Countdown to Quantum: Migrating an Enterprise to Post-Quantum Cryptography

2024-01-29 · Leonardo Benicio

Practical lessons from a multi-year effort to adopt quantum-safe cryptography without breaking production.

When the first credible quantum threat report reached our CISO’s desk, the reaction was cautious curiosity. Quantum computers capable of breaking RSA-2048 remain years away, but data harvested today could be decrypted decades later. We handle sensitive customer contracts, healthcare records, and government workloads. Waiting for the quantum threat to manifest felt irresponsible. So we embarked on a multi-year migration to post-quantum cryptography (PQC). This post documents the journey—strategy, tooling, experiments, and the human moments that kept the program afloat.

1. Defining the threat

Quantum threats revolve around harvest-now-decrypt-later: adversaries record encrypted traffic today, expecting to decrypt it when Shor-capable machines arrive. NIST’s PQC standardization informed our timeline, but uncertainty remained. We built scenarios: conservative (quantum risk > 15 years), moderate (7–10 years), aggressive (3–5 years). We assumed adversaries already harvested our traffic, pushing us toward proactive mitigation.

2. Principles and scope

We defined principles:

  • Comprehensive coverage: protect data in transit, at rest, and in backups.
  • Hybrid cryptography first: combine classical and PQC algorithms to hedge risk.
  • Backward compatibility: avoid breaking clients or partner integrations.
  • Measurable progress: track coverage via dashboards.
  • Community alignment: follow NIST, ETSI, and open-source efforts to avoid proprietary cul-de-sacs.

Scope included TLS, VPNs, storage encryption, code signing, messaging, and long-term archives.

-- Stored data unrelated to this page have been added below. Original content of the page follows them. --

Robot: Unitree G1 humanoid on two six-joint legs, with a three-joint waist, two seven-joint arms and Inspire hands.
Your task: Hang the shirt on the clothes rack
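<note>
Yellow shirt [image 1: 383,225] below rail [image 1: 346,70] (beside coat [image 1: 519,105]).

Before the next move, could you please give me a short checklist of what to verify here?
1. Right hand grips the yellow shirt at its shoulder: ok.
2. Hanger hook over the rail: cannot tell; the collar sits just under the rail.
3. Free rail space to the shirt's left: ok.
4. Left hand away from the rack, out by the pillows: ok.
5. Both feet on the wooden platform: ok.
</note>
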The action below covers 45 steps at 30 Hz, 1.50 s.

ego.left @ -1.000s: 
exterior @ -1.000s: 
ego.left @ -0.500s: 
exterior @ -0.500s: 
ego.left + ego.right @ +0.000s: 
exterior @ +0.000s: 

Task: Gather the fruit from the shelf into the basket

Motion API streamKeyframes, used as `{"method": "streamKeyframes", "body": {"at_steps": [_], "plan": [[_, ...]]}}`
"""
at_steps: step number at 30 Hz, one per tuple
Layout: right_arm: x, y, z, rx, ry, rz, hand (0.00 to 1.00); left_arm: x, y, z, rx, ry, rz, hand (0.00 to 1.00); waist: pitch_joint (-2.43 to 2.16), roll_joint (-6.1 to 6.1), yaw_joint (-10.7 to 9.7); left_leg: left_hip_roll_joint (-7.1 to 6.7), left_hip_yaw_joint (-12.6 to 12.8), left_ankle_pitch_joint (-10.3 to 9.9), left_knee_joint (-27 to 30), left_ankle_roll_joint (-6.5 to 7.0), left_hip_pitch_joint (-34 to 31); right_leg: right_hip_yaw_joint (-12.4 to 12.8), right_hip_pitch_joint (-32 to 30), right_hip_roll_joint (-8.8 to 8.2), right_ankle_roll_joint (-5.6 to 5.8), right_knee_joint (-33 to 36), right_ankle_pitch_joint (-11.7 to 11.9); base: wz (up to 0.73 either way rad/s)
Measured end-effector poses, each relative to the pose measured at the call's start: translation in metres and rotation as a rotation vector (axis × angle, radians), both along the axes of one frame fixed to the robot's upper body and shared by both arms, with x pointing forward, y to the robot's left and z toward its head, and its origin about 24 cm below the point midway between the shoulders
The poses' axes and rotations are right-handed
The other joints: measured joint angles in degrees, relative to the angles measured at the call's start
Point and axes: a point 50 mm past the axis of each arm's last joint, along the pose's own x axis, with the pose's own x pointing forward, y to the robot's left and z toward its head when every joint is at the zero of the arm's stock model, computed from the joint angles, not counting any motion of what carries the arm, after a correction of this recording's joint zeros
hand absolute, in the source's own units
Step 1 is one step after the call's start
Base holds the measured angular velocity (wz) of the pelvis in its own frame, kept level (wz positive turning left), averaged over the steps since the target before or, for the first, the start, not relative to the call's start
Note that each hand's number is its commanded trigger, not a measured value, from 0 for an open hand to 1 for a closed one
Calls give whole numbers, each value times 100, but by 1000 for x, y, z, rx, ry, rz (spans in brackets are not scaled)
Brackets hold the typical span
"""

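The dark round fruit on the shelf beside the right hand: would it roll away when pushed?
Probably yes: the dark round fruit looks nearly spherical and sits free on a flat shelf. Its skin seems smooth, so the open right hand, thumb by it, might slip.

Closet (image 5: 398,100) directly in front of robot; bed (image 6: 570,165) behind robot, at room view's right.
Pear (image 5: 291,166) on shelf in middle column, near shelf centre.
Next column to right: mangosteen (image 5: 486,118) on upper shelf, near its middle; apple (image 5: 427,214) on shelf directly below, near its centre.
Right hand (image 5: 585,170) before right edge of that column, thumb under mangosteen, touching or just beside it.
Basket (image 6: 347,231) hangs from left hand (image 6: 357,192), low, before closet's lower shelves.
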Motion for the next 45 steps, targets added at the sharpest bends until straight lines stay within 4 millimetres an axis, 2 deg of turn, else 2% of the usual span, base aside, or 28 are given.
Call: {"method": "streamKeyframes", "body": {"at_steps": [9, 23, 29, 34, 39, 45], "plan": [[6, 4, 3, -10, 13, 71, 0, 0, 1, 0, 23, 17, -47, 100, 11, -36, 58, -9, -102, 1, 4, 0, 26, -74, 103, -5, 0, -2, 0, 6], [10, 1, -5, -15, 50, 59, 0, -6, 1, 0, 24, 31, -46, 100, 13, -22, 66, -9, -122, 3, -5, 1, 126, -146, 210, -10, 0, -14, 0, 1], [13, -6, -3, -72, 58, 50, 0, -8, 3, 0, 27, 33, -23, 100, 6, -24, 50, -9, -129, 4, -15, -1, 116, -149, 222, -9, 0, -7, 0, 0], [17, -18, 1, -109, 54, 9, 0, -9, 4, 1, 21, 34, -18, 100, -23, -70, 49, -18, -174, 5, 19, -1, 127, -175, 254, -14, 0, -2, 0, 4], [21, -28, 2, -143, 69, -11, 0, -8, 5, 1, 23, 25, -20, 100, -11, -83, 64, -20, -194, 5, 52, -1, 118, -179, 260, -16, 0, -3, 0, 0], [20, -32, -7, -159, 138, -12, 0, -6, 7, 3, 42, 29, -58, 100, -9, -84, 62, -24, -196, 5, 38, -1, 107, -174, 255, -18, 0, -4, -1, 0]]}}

3. Inventorying cryptography

We audited our cryptography usage. A custom scanner parsed code repositories, config files, and binaries to identify algorithms, key lengths, libraries, and custom implementations. We cataloged certificates, key stores, HSM policies, and 3rd-party dependencies. The inventory fed a dependency graph mapping services to cryptographic components. It surfaced surprises: legacy internal APIs still used SHA-1 for signatures, IoT devices running 10-year-old firmware, archives encoded with proprietary ciphers.

4. Selecting algorithms

When NIST announced finalists (CRYSTALS-Kyber for key encapsulation, CRYSTALS-Dilithium/Falcon for signatures), we aligned our roadmap. We chose:

  • Key exchange: hybrid ECDHE + Kyber-768 for TLS, pure Kyber for internal services after testing.
  • Signatures: hybrid ECDSA + Dilithium for certificates, with Falcon for size-sensitive contexts.
  • Hashing: continued use of SHA-2/SHA-3.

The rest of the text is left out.